§ **ASSIGNED TASK**:
A word-for-word reproduction of the data below is needed, with no pictures in it.

§ **RECORDED DATA**:
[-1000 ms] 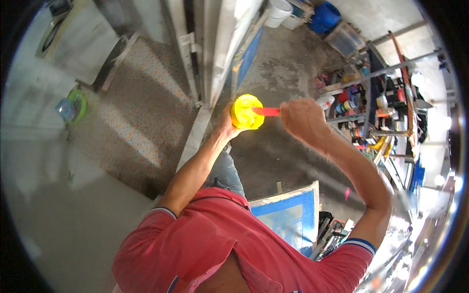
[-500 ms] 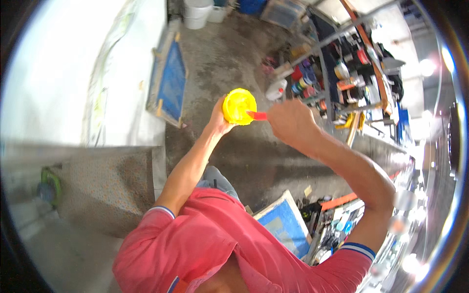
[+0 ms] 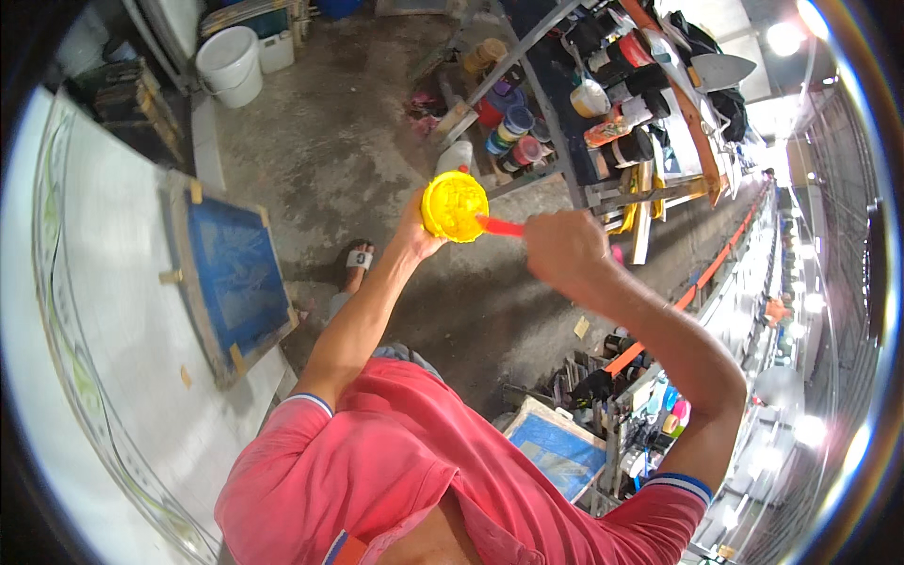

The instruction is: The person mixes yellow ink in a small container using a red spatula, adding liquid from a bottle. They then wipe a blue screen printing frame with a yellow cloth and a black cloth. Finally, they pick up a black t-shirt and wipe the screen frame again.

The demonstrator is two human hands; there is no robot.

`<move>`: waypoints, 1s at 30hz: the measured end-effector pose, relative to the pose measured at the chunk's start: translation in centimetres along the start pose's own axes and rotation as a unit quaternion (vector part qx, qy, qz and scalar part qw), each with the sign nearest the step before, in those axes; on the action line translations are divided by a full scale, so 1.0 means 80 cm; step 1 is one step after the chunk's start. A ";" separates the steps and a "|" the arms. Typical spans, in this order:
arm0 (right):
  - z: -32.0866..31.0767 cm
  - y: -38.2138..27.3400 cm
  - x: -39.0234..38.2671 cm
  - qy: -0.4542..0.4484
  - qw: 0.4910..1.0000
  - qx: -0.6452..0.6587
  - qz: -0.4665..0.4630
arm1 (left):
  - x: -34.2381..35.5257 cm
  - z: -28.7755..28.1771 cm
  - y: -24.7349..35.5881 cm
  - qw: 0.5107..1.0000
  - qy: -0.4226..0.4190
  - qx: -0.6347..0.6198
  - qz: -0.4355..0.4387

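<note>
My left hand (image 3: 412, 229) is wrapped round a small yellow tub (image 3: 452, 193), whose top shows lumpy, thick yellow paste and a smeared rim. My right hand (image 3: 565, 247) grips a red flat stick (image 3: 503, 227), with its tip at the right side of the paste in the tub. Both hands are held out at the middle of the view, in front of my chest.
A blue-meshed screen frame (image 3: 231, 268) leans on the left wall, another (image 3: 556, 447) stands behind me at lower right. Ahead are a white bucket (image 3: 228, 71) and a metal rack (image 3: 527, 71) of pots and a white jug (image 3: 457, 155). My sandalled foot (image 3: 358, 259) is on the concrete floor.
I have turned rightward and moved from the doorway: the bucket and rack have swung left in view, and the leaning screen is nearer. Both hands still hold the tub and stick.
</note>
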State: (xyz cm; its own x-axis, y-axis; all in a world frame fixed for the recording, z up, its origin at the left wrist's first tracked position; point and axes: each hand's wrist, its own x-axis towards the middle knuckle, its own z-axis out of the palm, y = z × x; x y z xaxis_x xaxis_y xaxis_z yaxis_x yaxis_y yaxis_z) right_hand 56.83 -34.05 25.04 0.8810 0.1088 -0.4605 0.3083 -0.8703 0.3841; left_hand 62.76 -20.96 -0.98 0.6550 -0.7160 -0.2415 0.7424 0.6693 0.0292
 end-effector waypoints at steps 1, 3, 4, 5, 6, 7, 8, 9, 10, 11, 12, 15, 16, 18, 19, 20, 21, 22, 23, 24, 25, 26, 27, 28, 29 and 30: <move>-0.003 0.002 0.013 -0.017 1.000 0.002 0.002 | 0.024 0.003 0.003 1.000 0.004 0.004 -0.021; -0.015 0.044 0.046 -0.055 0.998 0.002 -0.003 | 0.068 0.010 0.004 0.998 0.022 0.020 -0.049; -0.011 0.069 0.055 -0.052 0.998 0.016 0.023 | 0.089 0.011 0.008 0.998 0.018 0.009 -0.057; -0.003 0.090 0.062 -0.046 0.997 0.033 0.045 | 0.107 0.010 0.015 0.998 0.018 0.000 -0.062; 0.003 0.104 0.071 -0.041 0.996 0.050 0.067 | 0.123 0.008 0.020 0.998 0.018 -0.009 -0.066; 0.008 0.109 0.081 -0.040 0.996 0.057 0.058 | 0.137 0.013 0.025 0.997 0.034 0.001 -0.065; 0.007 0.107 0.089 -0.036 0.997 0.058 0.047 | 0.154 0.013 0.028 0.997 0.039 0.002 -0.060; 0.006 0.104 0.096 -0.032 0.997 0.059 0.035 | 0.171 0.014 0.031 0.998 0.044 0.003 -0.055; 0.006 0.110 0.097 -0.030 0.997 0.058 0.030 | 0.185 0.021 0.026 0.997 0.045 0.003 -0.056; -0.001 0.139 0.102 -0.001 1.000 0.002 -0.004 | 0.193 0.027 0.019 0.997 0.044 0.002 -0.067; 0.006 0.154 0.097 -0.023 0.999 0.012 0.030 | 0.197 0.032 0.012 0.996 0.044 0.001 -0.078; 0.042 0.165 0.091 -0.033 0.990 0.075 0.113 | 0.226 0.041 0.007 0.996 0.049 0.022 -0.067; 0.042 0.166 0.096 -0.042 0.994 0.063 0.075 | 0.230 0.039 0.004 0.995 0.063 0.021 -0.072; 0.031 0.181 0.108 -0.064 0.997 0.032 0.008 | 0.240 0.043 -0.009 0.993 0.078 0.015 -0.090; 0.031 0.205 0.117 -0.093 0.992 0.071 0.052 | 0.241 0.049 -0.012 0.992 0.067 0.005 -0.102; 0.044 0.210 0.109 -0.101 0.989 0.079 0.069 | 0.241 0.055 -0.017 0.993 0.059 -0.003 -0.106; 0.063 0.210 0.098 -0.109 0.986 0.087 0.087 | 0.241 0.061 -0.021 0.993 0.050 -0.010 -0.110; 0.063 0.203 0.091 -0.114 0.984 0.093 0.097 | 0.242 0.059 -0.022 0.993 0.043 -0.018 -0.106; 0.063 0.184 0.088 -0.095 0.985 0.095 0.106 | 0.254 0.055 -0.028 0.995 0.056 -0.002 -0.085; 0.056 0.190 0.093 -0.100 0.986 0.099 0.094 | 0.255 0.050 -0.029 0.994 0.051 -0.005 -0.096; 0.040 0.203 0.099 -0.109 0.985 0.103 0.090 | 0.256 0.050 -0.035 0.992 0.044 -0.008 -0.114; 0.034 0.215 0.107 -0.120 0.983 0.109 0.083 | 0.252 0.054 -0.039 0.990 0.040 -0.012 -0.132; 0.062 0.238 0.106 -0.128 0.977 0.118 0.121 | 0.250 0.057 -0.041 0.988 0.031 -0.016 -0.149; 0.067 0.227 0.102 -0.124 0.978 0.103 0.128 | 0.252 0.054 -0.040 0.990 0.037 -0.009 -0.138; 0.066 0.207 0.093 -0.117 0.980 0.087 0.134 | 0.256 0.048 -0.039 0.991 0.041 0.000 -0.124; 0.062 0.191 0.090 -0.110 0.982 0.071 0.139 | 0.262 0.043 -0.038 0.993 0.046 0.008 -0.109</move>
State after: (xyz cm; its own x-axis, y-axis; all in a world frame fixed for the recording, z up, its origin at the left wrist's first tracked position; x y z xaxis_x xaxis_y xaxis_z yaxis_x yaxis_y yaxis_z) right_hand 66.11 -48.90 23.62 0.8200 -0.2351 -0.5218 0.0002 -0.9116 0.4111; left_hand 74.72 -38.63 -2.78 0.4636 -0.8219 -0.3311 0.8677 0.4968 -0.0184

§ **RESULT OF THE TASK**:
[-1000 ms] 
[-500 ms] 
[+0 ms] 

The instruction is: The person mixes yellow ink in a small container using a red spatula, adding liquid from a bottle. They then wipe a blue screen printing frame with a yellow cloth and a black cloth. Finally, they pick up a black t-shirt and wipe the screen frame again.

The demonstrator is two human hands; there is no robot.

`<move>`: waypoints, 1s at 30hz: the measured end-effector pose, relative to the pose measured at the chunk's start: translation in centimetres along the start pose's own axes and rotation as a unit quaternion (vector part qx, qy, qz and scalar part qw), each with the sign nearest the step before, in those axes; on the action line translations are divided by a full scale, so 1.0 means 80 cm; step 1 is one step after the chunk's start. A ";" separates the steps and a "|" the arms. Typical spans, in this order:
arm0 (right):
  - z: -32.0866..31.0767 cm
  - y: -38.2138..27.3400 cm
  - x: -39.0234..38.2671 cm
  - qy: -0.4542..0.4484
  - qw: 0.4910..1.0000
  - qx: -0.6452..0.6587
  - qz: -0.4665..0.4630
arm1 (left):
  - x: -34.2381..35.5257 cm
  - z: -28.7755..28.1771 cm
  - y: -24.7349..35.5881 cm
  - qw: 0.5107..1.0000
  - qy: -0.4226..0.4190
  - qx: -0.6347..0.6198
  - qz: -0.4355..0.4387

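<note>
My left hand (image 3: 412, 229) is wrapped round a small yellow tub (image 3: 452, 193), whose top shows lumpy, thick yellow paste and a smeared rim. My right hand (image 3: 565, 247) grips a red flat stick (image 3: 503, 227), with its tip at the right side of the paste in the tub. Both hands are held out at the middle of the view, in front of my chest.
A blue-meshed screen frame (image 3: 231, 268) leans on the left wall, another (image 3: 556, 447) stands behind me at lower right. Ahead are a white bucket (image 3: 228, 71) and a metal rack (image 3: 527, 71) of pots and a white jug (image 3: 457, 155). My sandalled foot (image 3: 358, 259) is on the concrete floor.
I have turned rightward and moved from the doorway: the bucket and rack have swung left in view, and the leaning screen is nearer. Both hands still hold the tub and stick.
</note>
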State: (xyz cm; its own x-axis, y-axis; all in a world frame fixed for the recording, z up, its origin at the left wrist's first tracked position; point and axes: each hand's wrist, its own x-axis towards the middle knuckle, its own z-axis out of the palm, y = z × x; x y z xaxis_x xaxis_y xaxis_z yaxis_x yaxis_y yaxis_z) right_hand 56.83 -34.05 25.04 0.8810 0.1088 -0.4605 0.3083 -0.8703 0.3841; left_hand 62.76 -20.96 -0.98 0.6550 -0.7160 -0.2415 0.7424 0.6693 0.0292
 end-effector waypoints at steps 1, 3, 4, 5, 6, 7, 8, 9, 10, 11, 12, 15, 16, 18, 19, 20, 21, 22, 23, 24, 25, 26, 27, 28, 29 and 30: <move>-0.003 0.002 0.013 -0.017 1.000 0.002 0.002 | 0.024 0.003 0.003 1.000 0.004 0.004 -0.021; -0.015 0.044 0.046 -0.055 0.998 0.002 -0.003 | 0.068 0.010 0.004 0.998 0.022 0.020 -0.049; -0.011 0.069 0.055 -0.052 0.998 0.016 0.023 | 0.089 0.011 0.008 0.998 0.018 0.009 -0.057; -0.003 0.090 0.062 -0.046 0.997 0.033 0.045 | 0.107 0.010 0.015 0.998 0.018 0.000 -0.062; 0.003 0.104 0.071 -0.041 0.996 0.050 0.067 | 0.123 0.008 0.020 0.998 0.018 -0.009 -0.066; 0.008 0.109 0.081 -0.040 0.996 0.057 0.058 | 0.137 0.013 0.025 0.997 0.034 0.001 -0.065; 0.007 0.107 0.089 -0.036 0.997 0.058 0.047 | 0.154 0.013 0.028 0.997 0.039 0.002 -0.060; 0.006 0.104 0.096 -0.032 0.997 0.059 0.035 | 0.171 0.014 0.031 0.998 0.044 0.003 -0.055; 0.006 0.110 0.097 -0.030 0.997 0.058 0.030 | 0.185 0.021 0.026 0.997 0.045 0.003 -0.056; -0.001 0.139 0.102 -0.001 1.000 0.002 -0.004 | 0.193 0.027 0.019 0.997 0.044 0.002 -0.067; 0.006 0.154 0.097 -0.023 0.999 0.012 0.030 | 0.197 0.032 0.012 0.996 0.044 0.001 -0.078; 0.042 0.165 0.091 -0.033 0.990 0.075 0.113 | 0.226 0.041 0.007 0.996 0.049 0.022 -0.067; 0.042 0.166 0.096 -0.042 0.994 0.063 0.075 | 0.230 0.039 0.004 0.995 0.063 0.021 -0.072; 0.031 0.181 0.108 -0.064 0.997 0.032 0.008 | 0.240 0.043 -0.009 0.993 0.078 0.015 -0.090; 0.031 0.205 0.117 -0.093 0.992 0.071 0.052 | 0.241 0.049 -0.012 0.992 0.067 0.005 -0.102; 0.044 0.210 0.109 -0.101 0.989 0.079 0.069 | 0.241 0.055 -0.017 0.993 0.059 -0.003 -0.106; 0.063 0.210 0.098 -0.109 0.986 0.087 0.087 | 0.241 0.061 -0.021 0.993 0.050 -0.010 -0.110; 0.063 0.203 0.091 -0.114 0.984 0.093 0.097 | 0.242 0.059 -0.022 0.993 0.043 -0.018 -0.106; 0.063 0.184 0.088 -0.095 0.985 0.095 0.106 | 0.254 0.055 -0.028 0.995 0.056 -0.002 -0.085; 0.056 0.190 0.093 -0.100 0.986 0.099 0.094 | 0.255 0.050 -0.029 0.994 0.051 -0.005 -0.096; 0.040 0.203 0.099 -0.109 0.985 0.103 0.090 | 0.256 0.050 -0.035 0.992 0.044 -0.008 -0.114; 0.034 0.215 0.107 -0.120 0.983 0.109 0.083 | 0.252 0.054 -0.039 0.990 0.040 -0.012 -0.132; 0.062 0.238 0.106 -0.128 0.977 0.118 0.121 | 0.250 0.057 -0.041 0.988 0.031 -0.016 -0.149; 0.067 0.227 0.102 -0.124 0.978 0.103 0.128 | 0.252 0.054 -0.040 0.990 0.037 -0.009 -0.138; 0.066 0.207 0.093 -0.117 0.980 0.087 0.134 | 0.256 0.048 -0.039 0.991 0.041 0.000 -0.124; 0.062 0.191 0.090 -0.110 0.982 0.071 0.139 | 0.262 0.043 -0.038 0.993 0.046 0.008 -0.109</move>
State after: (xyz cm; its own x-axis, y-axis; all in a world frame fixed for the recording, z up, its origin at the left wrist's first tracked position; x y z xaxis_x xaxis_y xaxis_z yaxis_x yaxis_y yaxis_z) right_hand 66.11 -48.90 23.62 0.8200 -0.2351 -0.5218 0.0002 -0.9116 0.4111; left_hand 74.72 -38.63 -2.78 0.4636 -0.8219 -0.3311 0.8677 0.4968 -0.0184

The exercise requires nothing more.